The first starting signal of the nth stage gate driving unit in the gate driving circuit is a gate driving signal Gn-1 provided by the nth-1 stage gate driving unit, the second starting signal of the nth stage gate driving unit is a gate driving signal Gn +1 provided by the nth +1 stage gate driving unit, wherein 1 < N < N, and N is a positive integer.

Referring to fig. 5, fig. 5 is a schematic circuit diagram of a gate driving unit according to an embodiment of the invention. As shown in fig. 5, in one embodiment, the input module 410 includes: a first switch tube M1, a control terminal of the first switch tube M1 receives the first clock signal CLK1, a first path terminal of the first switch tube receives the first start signal Gn-1, and a second path terminal of the first switch tube is connected to the first node Q.
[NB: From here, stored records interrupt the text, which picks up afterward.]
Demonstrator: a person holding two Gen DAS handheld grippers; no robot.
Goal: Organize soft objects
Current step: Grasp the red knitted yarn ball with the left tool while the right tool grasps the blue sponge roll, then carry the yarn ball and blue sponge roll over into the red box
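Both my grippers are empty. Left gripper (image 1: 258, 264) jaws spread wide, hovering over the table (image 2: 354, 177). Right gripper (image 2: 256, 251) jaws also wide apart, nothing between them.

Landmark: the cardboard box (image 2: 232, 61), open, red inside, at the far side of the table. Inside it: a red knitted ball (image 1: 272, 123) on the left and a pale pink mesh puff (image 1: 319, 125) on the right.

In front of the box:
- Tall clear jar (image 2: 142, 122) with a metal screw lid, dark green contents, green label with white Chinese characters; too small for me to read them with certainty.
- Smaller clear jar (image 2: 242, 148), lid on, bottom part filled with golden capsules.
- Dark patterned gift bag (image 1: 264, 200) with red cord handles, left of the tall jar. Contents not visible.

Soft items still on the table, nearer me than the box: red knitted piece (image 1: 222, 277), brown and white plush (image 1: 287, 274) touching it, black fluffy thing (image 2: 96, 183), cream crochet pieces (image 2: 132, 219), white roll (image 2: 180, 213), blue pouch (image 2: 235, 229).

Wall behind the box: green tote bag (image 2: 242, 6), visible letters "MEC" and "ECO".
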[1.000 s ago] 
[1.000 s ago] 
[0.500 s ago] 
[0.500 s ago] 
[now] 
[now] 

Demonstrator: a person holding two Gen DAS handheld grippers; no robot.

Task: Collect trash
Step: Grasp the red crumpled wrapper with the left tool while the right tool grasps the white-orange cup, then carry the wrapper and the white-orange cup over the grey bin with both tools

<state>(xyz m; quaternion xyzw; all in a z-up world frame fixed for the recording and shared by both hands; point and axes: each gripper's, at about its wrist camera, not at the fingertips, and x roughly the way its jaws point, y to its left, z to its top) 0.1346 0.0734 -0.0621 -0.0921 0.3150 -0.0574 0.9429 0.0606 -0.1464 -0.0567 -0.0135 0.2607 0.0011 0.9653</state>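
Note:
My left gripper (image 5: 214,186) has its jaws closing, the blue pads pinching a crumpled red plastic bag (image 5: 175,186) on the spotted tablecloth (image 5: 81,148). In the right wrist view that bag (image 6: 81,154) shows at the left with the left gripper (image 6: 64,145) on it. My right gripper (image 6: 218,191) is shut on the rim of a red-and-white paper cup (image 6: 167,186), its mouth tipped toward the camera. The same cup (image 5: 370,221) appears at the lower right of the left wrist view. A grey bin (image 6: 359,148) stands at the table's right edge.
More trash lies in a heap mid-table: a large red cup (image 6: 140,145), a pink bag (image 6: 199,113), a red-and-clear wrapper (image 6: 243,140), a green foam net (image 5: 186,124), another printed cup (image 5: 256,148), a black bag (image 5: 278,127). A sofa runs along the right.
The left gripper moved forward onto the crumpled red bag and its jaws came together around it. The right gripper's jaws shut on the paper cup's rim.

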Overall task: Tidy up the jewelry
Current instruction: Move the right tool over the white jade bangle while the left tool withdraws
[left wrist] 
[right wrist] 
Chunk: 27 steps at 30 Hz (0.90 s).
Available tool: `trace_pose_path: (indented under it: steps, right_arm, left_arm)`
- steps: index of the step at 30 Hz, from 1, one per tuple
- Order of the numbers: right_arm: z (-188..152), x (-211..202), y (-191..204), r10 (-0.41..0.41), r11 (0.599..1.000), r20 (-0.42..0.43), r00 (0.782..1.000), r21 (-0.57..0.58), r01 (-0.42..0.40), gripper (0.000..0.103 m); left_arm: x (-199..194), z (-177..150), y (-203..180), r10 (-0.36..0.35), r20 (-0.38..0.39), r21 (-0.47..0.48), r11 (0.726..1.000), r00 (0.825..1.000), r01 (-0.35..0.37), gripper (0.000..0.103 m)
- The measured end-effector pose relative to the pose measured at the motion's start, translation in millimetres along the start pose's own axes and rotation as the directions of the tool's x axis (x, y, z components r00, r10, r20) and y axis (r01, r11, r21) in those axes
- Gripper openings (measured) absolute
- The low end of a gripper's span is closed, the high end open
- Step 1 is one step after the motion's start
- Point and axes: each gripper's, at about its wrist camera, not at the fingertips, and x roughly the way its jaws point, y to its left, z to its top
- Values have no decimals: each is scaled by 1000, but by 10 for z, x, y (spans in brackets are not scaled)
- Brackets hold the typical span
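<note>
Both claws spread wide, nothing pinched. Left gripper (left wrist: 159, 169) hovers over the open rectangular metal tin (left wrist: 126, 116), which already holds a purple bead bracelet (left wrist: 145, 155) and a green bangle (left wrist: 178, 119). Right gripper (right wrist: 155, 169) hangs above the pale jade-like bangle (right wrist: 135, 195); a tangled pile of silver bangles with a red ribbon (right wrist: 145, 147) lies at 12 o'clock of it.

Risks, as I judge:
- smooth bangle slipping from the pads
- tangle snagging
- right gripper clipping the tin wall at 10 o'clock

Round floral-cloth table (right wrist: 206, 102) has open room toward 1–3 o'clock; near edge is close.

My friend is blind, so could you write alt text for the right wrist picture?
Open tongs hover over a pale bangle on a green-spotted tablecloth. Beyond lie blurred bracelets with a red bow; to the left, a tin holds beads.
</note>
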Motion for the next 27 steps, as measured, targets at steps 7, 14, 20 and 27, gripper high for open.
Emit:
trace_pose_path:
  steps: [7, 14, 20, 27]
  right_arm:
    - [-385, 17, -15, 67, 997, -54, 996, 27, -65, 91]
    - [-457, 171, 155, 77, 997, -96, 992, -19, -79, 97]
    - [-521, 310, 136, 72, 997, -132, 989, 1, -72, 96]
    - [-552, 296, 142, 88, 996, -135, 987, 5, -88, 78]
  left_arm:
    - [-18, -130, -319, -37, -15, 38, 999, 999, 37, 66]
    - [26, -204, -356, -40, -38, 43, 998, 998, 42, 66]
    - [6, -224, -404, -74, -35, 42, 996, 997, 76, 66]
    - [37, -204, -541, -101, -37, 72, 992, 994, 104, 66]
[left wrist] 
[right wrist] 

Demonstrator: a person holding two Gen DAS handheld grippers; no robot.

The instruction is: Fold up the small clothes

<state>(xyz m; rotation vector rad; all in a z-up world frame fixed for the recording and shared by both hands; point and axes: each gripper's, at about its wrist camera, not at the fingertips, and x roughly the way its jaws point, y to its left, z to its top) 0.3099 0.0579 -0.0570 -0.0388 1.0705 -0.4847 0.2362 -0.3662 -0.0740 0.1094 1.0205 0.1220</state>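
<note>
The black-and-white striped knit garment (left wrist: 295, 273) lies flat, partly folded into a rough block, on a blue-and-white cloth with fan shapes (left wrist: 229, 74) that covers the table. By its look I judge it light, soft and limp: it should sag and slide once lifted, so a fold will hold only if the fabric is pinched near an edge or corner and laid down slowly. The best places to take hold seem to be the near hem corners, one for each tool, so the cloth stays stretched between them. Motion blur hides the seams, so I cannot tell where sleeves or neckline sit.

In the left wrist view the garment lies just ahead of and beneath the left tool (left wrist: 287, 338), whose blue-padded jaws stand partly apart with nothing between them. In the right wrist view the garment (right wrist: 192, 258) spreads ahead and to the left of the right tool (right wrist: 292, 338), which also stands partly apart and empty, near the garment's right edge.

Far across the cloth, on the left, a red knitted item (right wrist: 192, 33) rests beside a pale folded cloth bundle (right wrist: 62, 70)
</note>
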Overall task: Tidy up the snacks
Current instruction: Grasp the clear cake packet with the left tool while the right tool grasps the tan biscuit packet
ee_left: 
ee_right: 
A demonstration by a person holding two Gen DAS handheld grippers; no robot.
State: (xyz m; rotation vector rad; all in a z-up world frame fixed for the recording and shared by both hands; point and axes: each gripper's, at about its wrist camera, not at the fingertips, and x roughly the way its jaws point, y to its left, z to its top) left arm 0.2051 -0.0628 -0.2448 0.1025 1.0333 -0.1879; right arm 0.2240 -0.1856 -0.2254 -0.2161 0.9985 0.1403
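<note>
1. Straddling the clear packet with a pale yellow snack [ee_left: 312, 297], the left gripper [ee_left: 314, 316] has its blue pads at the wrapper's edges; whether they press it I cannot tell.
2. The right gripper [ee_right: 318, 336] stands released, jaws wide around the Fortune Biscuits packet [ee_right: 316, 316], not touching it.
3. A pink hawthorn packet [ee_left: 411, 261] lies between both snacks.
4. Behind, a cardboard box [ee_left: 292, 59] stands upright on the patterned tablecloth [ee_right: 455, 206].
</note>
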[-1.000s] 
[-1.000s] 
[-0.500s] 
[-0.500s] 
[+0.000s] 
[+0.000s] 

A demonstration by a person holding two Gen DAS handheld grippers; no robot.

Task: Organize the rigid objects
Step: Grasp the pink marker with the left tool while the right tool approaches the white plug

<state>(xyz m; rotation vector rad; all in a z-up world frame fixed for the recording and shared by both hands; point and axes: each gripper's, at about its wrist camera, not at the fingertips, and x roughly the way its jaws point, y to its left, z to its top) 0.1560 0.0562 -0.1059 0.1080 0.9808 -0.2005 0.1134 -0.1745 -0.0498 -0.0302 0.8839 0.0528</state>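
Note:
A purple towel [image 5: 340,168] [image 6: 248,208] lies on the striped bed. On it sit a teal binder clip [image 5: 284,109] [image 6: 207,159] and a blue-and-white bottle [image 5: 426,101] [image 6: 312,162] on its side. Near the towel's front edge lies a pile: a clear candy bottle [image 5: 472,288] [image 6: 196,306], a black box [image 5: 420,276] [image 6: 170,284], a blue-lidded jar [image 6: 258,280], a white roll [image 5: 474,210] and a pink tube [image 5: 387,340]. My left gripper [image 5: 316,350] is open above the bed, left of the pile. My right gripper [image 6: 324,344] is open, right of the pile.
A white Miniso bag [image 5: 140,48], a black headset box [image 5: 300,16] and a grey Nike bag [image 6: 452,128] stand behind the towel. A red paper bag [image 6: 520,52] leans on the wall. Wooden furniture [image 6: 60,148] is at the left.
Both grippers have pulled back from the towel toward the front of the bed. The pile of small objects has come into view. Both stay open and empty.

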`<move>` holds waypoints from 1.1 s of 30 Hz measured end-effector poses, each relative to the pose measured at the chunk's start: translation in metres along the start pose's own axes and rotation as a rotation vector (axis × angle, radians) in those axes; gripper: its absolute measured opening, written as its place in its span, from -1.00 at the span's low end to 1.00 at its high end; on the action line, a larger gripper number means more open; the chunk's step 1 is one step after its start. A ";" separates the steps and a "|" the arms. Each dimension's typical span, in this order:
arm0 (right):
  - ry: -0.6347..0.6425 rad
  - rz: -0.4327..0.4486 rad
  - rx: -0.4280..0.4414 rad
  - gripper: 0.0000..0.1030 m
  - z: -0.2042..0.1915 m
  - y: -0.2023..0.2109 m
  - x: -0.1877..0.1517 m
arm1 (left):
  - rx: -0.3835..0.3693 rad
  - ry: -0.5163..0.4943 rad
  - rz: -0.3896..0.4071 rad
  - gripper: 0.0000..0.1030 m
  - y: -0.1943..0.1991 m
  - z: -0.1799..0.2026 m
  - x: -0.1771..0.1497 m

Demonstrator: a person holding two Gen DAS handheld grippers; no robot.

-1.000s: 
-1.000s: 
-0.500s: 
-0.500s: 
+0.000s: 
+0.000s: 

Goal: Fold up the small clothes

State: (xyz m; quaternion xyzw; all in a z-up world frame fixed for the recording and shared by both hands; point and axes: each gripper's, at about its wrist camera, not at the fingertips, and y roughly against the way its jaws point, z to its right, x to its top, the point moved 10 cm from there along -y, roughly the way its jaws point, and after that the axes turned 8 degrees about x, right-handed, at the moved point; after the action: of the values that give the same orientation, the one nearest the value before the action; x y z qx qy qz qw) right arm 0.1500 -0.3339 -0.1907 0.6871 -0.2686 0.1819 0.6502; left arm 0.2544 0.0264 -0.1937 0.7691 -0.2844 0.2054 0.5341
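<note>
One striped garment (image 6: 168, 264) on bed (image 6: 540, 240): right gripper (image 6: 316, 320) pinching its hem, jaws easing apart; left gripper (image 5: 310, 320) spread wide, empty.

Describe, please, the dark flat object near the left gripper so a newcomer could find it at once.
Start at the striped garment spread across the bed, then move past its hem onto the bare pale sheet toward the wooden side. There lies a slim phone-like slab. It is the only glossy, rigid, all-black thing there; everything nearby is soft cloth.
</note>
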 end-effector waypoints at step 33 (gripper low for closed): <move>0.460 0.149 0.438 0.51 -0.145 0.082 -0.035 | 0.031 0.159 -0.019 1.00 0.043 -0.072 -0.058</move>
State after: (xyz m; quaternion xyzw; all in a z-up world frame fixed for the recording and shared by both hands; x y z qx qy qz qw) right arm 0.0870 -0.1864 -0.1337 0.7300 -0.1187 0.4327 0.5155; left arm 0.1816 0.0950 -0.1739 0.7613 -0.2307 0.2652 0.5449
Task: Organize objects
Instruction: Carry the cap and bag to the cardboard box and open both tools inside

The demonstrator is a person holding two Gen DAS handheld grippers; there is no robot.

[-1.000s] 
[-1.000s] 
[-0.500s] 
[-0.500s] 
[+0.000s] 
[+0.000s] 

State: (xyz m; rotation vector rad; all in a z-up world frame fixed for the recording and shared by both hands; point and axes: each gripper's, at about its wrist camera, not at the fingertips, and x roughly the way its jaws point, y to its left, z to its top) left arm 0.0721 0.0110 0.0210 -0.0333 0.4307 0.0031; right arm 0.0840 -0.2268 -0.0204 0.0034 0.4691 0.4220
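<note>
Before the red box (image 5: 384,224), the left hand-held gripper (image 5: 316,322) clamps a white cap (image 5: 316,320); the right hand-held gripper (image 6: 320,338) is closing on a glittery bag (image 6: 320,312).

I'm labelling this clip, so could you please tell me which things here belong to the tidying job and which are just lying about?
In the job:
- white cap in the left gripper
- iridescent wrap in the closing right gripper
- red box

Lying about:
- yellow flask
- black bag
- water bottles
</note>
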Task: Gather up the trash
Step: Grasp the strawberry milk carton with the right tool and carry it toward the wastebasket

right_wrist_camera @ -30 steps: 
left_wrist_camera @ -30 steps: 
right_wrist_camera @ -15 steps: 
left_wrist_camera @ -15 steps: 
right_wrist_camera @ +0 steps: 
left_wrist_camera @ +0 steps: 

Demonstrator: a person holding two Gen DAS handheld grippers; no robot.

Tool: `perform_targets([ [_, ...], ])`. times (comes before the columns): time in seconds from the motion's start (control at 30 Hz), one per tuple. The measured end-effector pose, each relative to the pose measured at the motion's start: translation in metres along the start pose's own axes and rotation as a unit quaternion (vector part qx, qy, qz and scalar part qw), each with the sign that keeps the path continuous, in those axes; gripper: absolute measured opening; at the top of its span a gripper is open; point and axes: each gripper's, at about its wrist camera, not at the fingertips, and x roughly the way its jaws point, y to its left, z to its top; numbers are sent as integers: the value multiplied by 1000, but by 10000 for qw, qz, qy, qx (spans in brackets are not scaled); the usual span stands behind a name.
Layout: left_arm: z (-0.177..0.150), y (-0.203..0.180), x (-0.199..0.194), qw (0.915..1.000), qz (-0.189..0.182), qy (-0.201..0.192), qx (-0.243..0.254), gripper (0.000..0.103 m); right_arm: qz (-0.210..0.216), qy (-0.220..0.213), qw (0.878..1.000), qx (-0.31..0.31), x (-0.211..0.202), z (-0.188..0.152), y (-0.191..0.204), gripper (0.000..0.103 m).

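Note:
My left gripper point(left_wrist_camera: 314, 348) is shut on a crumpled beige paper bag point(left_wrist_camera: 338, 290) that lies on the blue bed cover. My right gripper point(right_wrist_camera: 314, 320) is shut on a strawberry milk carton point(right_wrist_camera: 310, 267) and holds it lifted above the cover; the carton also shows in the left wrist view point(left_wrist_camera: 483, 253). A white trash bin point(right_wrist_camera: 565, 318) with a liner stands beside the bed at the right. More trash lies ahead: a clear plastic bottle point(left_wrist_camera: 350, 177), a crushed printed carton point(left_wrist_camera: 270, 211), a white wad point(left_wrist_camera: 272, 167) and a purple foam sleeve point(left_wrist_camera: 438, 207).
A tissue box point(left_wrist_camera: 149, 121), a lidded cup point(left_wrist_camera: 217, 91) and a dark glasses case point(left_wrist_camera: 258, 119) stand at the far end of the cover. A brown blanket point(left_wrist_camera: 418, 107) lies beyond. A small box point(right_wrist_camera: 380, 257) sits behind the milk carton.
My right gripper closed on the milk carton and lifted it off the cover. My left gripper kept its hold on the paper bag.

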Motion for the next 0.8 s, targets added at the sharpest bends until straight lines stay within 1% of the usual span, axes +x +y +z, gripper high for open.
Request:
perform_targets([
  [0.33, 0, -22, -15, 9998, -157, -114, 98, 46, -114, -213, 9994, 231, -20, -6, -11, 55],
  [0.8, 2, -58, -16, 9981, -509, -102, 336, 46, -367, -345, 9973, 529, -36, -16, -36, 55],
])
Note that, in describing the circuit connection method, the description is given by using the signals as they are, and for the sake of brevity, the signal terminals are not illustrated, for example, the signal terminal of the first clock signal CLK1, the signal terminal of the second clock signal CLK2, the signal terminal of the first start signal Gn-1, and the like.

In one embodiment, the output module 420 includes a second switch tube M2 and a second capacitor C2. The control terminal of the second switch M2 is connected to the first node Q, the first path terminal of the second switch M2 receives the second clock signal CLK2, and the second path terminal of the second switch M2 is connected to the output terminal. The second capacitor C2 is connected between the control terminal of the second switch M2 and the second path terminal of the second switch M2.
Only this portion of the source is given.